» The data
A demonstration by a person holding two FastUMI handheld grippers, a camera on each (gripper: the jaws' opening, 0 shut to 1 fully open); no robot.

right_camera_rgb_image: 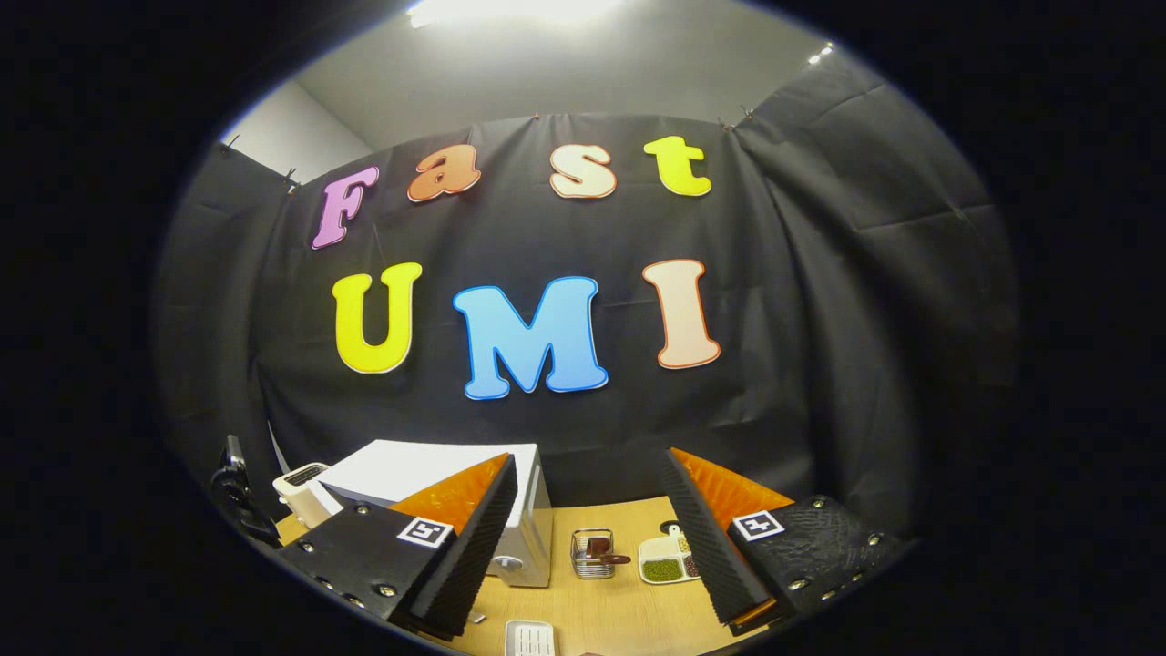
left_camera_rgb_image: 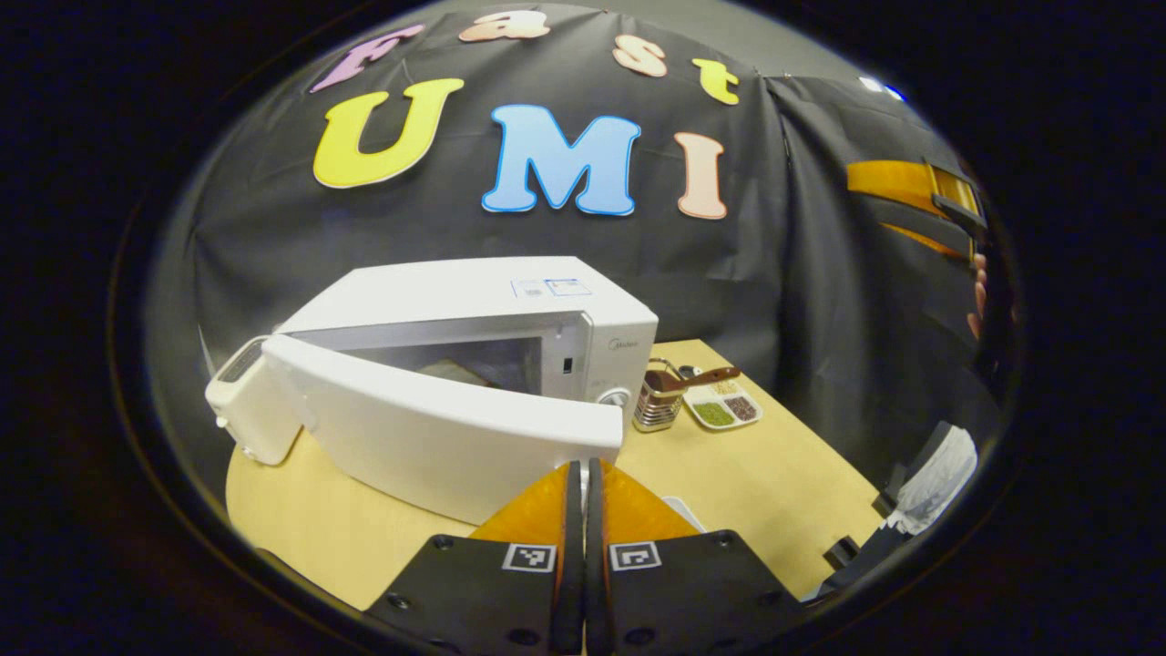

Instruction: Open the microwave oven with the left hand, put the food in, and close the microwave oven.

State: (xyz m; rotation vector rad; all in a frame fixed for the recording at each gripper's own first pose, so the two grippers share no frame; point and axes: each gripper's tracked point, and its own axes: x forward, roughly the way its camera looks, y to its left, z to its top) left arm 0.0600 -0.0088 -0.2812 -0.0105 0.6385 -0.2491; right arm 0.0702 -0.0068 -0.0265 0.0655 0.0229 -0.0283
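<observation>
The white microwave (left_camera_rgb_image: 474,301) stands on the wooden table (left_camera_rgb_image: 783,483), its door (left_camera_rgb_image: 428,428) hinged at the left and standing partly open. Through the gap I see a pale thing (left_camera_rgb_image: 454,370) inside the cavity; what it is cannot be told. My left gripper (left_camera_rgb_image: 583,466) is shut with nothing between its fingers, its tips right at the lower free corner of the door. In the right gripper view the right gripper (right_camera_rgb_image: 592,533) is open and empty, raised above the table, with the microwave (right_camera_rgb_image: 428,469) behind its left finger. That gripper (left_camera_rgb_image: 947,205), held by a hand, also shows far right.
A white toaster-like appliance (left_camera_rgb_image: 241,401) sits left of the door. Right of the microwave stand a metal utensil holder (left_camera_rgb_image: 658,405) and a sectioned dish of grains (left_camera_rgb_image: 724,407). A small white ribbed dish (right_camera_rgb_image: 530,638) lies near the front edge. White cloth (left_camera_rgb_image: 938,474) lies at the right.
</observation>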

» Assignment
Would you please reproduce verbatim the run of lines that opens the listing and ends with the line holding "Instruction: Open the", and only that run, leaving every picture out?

» Solved exercise
A demonstration by a person holding two FastUMI handheld grippers, a camera on each (gripper: the jaws' opening, 0 shut to 1 fully open); no robot.

right_camera_rgb_image: 
left_camera_rgb_image: 

Instruction: Open the microwave oven with the left hand, put the food in, and close the microwave oven.

That is the complete output for this exercise.